**PROBLEM:** From the listing below, copy only the lines running from the line that contains "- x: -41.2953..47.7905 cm" to the line that contains "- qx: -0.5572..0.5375", both included.

**RAW DATA:**
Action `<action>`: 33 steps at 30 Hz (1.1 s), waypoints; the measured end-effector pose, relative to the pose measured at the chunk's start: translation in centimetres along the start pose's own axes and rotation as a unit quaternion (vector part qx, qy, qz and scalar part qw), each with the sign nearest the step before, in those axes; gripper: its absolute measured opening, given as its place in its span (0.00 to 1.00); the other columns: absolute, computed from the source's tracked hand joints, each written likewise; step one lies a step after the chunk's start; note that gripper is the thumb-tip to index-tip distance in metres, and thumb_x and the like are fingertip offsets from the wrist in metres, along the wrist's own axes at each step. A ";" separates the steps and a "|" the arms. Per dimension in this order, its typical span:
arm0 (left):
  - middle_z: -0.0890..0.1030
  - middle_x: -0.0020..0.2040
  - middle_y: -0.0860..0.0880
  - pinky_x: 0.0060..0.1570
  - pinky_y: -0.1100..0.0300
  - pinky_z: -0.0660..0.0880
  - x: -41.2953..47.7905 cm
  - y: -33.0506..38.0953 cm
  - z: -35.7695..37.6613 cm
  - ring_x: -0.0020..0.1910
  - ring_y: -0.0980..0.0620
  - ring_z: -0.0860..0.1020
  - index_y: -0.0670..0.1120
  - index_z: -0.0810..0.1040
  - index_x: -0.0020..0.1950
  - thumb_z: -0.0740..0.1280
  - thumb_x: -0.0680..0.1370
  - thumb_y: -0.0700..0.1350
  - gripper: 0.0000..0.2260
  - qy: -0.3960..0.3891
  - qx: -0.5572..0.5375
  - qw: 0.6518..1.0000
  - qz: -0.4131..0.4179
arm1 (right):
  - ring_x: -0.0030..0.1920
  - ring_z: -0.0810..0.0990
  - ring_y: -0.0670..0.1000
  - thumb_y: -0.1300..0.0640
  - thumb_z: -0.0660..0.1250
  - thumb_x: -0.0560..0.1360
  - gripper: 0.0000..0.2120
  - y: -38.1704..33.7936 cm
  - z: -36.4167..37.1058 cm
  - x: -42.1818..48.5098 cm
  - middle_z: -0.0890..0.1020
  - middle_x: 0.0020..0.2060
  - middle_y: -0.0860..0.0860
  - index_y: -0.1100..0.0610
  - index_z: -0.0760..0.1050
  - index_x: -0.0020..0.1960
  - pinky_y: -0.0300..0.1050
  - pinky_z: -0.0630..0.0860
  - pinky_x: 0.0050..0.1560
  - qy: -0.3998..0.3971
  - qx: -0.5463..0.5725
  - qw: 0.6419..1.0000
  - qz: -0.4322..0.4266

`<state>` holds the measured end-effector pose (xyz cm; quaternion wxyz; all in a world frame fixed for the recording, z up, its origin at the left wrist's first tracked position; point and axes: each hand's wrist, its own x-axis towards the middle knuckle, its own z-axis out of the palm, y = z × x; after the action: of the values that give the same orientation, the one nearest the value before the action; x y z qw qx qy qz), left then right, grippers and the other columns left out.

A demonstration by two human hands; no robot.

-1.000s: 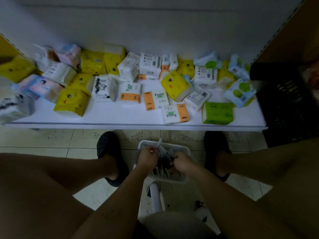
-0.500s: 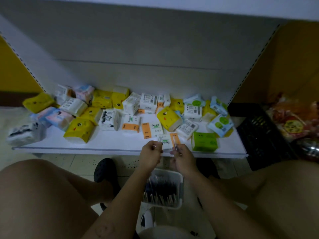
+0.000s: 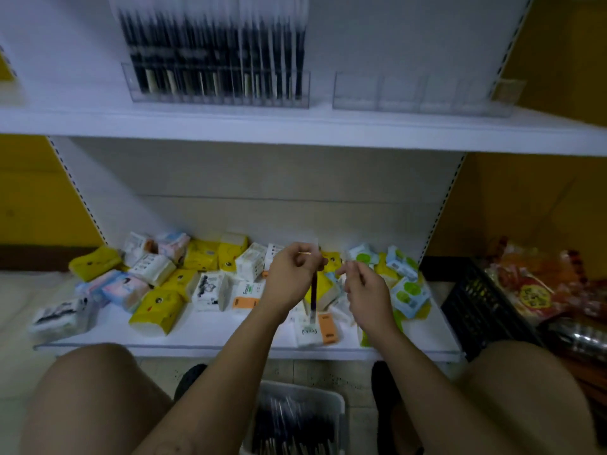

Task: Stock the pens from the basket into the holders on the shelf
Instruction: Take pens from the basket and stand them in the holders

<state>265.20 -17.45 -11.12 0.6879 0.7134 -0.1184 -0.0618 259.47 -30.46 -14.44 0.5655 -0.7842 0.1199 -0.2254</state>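
Pen (image 3: 313, 292) dark, slim, hanging vertical, pinched by left hand (image 3: 290, 274).

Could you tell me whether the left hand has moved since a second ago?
Yes. The left hand has risen out of the white plastic basket on the floor to above the white lower shelf's front edge, gripping a dark slim pen.

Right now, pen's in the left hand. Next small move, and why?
Probably raise the pen, pinched in the left hand, toward the empty clear holder on the upper shelf. The left holder looks packed, and the pen hangs well below that shelf.
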 end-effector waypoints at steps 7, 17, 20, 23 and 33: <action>0.82 0.37 0.49 0.51 0.43 0.80 1.0 8.1 0.2 0.45 0.45 0.84 0.45 0.81 0.47 0.69 0.77 0.40 0.02 -0.031 0.026 0.995 0.088 | 0.39 0.79 0.47 0.54 0.67 0.78 0.09 -7.7 -2.8 2.4 0.80 0.33 0.44 0.46 0.79 0.40 0.52 0.79 0.47 0.005 0.067 0.996 -0.053; 0.83 0.46 0.48 0.43 0.48 0.82 2.1 18.7 -0.2 0.40 0.52 0.84 0.53 0.79 0.54 0.69 0.77 0.40 0.10 -0.033 0.086 0.963 0.252 | 0.42 0.80 0.40 0.57 0.69 0.76 0.04 -19.8 -6.3 6.6 0.84 0.42 0.46 0.55 0.82 0.48 0.30 0.75 0.44 0.010 0.081 0.981 -0.174; 0.83 0.46 0.50 0.44 0.48 0.82 3.2 21.5 -0.4 0.42 0.52 0.84 0.55 0.79 0.54 0.71 0.76 0.40 0.12 -0.020 0.086 0.957 0.278 | 0.45 0.79 0.46 0.58 0.69 0.76 0.11 -22.1 -7.0 8.1 0.80 0.42 0.45 0.51 0.76 0.57 0.35 0.76 0.46 0.028 0.053 0.981 -0.187; 0.83 0.45 0.51 0.47 0.50 0.82 4.6 24.0 -0.7 0.44 0.55 0.83 0.55 0.79 0.56 0.71 0.76 0.41 0.13 -0.012 0.104 0.946 0.306 | 0.44 0.79 0.45 0.59 0.69 0.76 0.25 -24.1 -7.6 9.9 0.79 0.43 0.49 0.42 0.67 0.69 0.35 0.77 0.47 0.027 0.027 0.973 -0.229; 0.83 0.45 0.51 0.47 0.54 0.82 9.8 28.2 -0.1 0.44 0.56 0.83 0.53 0.80 0.58 0.72 0.75 0.42 0.13 0.004 0.099 0.926 0.363 | 0.39 0.77 0.42 0.55 0.69 0.76 0.18 -27.5 -8.6 16.5 0.76 0.42 0.45 0.43 0.72 0.64 0.32 0.75 0.39 0.069 -0.024 0.950 -0.303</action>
<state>272.29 -20.59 17.69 0.5897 0.6860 -0.3725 0.2071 267.81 -35.81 17.23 0.4421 -0.7794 -0.0798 -0.4368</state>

**PROBLEM SOLUTION:**
  - x: -41.2953..47.7905 cm
  - y: -33.0506..38.0953 cm
  - z: -35.7695..37.6613 cm
  - ring_x: -0.0020..0.1910
  - ring_y: -0.0980..0.0620
  - ring_z: -0.0860..0.1020
  - index_y: -0.0670..0.1120
  - index_z: -0.0810..0.1040
  - index_x: -0.0020..0.1950
  - thumb_z: -0.0740..0.1280
  - thumb_x: -0.0680..0.1370
  - thumb_y: -0.0700..0.1350
  - gripper: 0.0000..0.2260
  - qy: -0.3960..0.3891
  - qx: -0.5572..0.5375

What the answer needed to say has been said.